### Exercise aim
Gather all lines from the material that contain "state".

___ Source material

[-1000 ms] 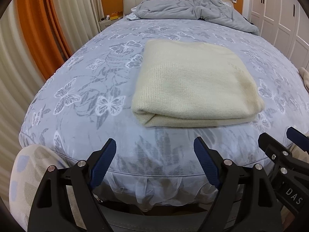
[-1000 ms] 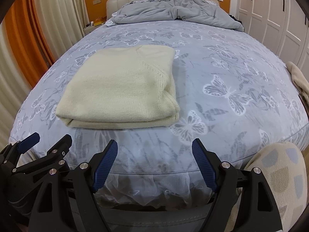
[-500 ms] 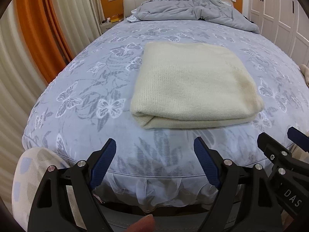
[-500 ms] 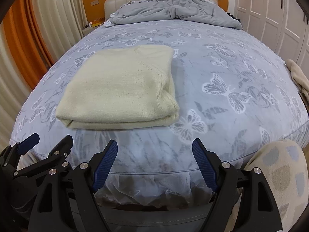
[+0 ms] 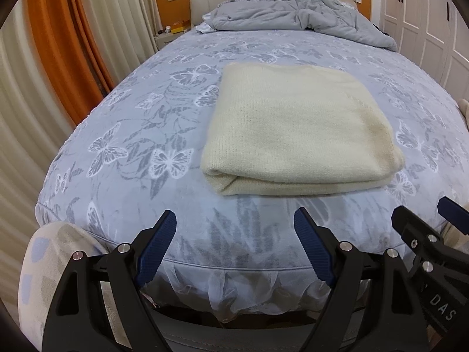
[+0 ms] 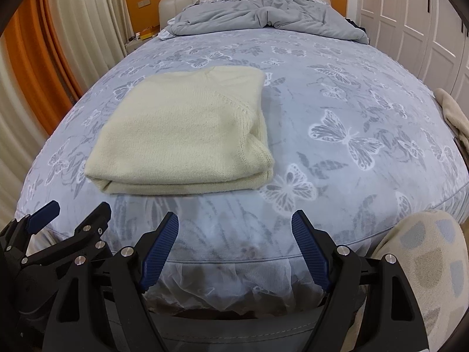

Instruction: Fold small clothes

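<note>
A cream knitted garment [image 5: 293, 129] lies folded into a neat rectangle on the butterfly-print bed [image 5: 140, 123], near its foot end. The same folded garment [image 6: 187, 138] shows left of centre in the right wrist view. My left gripper [image 5: 234, 230] hangs open over the bed's front edge, short of the garment, with nothing between its blue pads [image 5: 158, 246]. My right gripper [image 6: 234, 230] is likewise open and empty, held back from the bed [image 6: 351, 102] and to the right of the garment. Each gripper shows at the edge of the other's view.
A crumpled grey duvet [image 5: 296, 14] is piled by the headboard. Orange and cream curtains [image 5: 58, 58] hang on the left, white wardrobe doors [image 6: 410, 23] on the right. A beige cloth [image 6: 453, 114] lies at the bed's right edge. Patterned trouser knees [image 6: 422, 264] sit beside the grippers.
</note>
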`<action>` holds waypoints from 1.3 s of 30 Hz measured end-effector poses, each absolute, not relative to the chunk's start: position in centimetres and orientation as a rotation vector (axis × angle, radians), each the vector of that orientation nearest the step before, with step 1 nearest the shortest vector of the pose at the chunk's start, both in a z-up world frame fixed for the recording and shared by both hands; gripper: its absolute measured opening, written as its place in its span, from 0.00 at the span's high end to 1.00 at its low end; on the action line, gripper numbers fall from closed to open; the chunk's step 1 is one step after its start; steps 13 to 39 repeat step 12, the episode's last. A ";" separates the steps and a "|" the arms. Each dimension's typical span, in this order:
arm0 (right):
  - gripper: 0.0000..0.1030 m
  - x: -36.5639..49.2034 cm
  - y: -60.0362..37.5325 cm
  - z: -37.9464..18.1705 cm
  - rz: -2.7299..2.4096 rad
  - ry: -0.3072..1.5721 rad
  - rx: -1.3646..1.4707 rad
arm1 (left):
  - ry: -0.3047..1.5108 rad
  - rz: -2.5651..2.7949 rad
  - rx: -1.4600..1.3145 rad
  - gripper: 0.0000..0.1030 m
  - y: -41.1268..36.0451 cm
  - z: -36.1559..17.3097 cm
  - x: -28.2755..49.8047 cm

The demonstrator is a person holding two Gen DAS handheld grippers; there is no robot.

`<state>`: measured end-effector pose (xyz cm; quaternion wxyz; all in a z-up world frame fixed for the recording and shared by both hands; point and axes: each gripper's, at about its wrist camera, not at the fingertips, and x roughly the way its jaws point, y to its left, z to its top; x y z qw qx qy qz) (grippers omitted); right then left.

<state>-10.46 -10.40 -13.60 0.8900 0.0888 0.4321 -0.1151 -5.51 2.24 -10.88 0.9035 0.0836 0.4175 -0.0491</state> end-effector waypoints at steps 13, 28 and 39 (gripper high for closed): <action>0.25 -10.3 -10.3 -13.8 -0.240 0.907 0.185 | 0.868 -0.088 0.164 0.22 2.7 -11.2 -5.1; 0.25 -10.3 -10.3 -13.8 -0.240 0.907 0.185 | 0.868 -0.088 0.164 0.22 2.7 -11.2 -5.1; 0.25 -10.3 -10.3 -13.8 -0.240 0.907 0.185 | 0.868 -0.088 0.164 0.22 2.7 -11.2 -5.1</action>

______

### Result of this exercise
`<state>`: measured end-effector pose (xyz cm; quaternion wxyz; all in a z-up world frame fixed for the recording and shared by both hands; point and axes: each gripper's, at about its wrist camera, not at the fingertips, and x roughly the way its jaws point, y to its left, z to its top; x y z qw qx qy qz) (grippers omitted); right then left.
<state>-10.46 -10.40 -13.60 0.8900 0.0888 0.4321 -0.1151 -5.51 2.24 -10.88 0.9035 0.0836 0.4175 -0.0491</state> end-effector waypoints at steps 13, 28 and 39 (gripper high for closed): <action>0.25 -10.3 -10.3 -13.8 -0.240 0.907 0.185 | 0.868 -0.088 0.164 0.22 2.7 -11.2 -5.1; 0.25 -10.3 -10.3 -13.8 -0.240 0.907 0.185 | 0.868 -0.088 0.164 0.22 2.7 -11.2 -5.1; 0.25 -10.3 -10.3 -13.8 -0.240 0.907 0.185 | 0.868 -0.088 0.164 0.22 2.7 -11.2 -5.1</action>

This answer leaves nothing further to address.